Both platforms offer intuitive user interfaces, making them perfect for beginners and tech-savvy users alike.


Frequently Asked Questions

Q: Can’t I use free alternatives to NordVPN or SentryPC?
A: Free VPNs and monitoring tools often come with severe limitations, including slower speeds, data caps, or questionable privacy policies. For full-featured protection, premium solutions are worth the investment.

Q: Is SentryPC legal to use?
A: Yes, as long as you use it ethically and follow applicable laws. For employers and parents, transparency is key.

Q: What’s the difference between a VPN and antivirus software?
A: A VPN encrypts your internet connection to protect data and privacy, while antivirus software detects and removes malicious programs. They work best when used together.
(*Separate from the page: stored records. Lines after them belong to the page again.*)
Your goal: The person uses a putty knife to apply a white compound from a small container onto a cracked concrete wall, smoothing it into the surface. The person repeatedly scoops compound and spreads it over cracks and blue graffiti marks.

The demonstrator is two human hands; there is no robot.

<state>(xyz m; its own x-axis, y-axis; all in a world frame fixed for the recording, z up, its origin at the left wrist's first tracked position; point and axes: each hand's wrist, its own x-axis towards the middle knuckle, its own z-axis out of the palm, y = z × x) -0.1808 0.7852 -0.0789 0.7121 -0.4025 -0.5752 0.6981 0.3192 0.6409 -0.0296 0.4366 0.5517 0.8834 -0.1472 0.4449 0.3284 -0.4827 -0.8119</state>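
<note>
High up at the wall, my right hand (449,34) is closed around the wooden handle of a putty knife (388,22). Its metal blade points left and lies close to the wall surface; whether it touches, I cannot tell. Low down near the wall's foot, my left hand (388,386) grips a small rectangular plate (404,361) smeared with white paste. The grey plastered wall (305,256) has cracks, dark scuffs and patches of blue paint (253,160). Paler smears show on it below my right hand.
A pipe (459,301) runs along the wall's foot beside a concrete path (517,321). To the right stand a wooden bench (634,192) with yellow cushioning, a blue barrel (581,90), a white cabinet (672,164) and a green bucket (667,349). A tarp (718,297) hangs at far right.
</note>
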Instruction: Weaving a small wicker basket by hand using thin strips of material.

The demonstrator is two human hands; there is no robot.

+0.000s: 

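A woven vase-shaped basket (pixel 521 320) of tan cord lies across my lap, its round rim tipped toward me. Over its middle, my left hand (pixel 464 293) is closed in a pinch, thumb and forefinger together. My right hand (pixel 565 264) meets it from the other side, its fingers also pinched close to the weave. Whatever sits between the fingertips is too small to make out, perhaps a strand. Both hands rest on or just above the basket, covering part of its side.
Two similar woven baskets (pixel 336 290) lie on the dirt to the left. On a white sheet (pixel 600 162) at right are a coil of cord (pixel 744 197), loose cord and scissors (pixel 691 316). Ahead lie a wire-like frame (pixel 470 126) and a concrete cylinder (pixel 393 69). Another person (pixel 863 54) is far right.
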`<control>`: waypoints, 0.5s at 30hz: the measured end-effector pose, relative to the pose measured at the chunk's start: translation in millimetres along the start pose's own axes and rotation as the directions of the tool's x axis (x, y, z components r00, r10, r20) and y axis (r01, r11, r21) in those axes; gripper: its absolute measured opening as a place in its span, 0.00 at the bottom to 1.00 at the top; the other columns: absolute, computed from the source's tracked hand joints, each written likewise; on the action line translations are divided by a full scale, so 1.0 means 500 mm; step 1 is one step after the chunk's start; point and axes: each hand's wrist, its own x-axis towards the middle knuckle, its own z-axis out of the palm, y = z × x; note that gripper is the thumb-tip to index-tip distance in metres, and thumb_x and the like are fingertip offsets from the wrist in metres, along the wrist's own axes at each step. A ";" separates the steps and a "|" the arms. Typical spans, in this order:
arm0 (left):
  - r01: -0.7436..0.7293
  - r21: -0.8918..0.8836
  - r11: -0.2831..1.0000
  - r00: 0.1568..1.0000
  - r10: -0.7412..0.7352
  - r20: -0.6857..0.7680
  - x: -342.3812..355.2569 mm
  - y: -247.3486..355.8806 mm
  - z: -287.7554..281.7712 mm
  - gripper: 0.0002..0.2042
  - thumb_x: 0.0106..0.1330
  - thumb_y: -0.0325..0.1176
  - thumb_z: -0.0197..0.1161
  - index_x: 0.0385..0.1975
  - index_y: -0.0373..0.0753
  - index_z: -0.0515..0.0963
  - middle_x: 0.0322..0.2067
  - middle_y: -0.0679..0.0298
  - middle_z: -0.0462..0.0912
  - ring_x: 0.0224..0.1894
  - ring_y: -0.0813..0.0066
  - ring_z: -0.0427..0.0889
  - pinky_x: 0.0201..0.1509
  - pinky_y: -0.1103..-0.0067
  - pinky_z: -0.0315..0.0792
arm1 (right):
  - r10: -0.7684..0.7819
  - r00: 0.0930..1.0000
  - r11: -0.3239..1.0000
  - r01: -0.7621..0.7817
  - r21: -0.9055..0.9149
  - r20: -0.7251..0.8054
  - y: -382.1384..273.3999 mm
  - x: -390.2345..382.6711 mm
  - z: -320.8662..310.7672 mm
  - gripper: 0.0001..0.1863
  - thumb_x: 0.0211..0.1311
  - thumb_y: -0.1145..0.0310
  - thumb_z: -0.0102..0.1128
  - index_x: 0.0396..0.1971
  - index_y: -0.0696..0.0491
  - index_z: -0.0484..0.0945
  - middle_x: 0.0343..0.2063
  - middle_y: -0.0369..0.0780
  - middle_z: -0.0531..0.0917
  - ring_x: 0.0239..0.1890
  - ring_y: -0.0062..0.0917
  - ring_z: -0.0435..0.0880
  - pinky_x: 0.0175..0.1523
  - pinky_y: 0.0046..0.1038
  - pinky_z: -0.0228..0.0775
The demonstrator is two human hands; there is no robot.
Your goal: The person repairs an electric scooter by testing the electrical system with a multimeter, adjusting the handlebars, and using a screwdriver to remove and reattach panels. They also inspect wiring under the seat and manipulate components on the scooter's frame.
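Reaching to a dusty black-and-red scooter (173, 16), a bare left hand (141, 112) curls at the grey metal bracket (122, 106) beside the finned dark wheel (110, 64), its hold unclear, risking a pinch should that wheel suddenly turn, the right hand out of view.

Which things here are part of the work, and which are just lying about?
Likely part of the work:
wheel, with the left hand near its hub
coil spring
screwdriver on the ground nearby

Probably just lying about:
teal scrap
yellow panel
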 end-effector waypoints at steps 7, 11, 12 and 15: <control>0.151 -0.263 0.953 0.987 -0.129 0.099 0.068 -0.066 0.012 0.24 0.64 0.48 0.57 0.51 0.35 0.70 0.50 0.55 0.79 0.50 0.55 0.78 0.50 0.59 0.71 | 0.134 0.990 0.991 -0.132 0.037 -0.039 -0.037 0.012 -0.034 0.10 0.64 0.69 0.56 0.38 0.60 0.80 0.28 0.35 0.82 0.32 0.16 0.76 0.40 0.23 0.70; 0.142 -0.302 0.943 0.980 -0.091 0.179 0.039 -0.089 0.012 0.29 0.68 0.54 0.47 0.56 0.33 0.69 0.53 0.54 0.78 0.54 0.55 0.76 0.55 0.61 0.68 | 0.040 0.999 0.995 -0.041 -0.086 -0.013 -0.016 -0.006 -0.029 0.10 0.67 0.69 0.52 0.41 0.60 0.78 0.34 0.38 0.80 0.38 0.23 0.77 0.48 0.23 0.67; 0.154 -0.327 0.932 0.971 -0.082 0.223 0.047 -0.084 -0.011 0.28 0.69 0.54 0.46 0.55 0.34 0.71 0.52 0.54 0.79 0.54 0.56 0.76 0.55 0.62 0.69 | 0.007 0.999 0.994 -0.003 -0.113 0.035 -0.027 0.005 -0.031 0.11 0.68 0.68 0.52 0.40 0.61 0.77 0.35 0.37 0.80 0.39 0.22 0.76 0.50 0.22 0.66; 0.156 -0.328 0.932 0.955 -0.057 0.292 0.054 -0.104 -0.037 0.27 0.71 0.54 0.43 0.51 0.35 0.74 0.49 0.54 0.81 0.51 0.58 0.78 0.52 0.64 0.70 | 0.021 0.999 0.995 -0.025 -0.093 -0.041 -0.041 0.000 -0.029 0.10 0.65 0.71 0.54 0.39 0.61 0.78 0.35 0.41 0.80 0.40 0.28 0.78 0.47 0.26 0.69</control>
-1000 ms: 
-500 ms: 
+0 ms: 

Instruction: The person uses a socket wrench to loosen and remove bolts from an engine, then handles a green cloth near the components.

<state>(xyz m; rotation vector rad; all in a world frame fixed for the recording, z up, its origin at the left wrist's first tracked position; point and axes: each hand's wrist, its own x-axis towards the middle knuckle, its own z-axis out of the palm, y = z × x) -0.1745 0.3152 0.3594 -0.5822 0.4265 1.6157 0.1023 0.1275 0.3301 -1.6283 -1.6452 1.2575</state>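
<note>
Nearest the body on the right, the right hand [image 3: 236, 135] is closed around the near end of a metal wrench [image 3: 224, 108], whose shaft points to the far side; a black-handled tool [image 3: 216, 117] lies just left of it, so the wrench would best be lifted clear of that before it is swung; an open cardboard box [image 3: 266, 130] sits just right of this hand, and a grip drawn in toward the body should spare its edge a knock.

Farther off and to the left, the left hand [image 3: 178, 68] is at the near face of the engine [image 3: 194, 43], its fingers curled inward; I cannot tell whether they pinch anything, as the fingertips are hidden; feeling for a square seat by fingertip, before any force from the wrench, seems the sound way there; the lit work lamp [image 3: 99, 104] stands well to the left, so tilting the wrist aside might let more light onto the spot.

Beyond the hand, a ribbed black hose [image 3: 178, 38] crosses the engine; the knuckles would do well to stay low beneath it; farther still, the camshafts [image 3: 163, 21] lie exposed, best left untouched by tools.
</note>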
Conclusion: Secure Your Digital Future Today

Your digital life is invaluable. Whether you’re a parent, business owner, or individual user, investing in tools like NordVPN and SentryPC is a small price to pay for peace of mind. From online privacy to device monitoring, these services offer robust protection tailored to modern needs.

Ready to take control of your online security?
👉 Try NordVPN now with a special discount!
👉 Explore SentryPC’s assets today!

-Mikey

Alert: In case you couldn’t tell, NordVPN and SentryPC are affiliates of Buy When Red. But don’t let that take away from the fact that we need to secure our stuff online.